Fig. 1.—30 H.P. Gas-engine and suction gas-producer.
Fig. 1a.—30 H.P. Steam-engine, boiler and smoke-stack.
So far as the question of cost is concerned, we find that a 15 to 20 horse-power steam-engine working at a pressure of 90 pounds and having a speed of 60 revolutions per minute would cost about 162⁄3 per cent. more than a 15 horse-power gas-engine, with its anti-pulsators and other accessories. The foundation of the steam-engine would likewise cost about 162⁄3 per cent. more than that of the gas-engine. Furthermore the installation of the steam-engine would mean the buying of piping, of a boiler of 100 pounds pressure, and of firebrick, and the erection of a smoke-stack having a height of at least 65 feet.

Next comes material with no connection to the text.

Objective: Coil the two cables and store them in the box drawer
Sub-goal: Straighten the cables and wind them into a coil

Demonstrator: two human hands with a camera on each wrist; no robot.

Beyond a little excavating for the engine-base and the necessary piping, a gas-engine imposes no additional burdens. It may be safely accepted that the steam-engine of the power indicated would cost approximately 45 per cent. more than the gas-engine of corresponding power.
The cost of running a 15 to 20 horse-power steam-engine is likewise considerably greater than that of running a gas-engine of the same size. Considering the fuel-consumption, the cost of the lubricating oil employed, the interest on the capital invested, the cost of maintenance and repair, and the salary of an engineer, it will be found that the operation of the steam-engine is more expensive by about 23 per cent.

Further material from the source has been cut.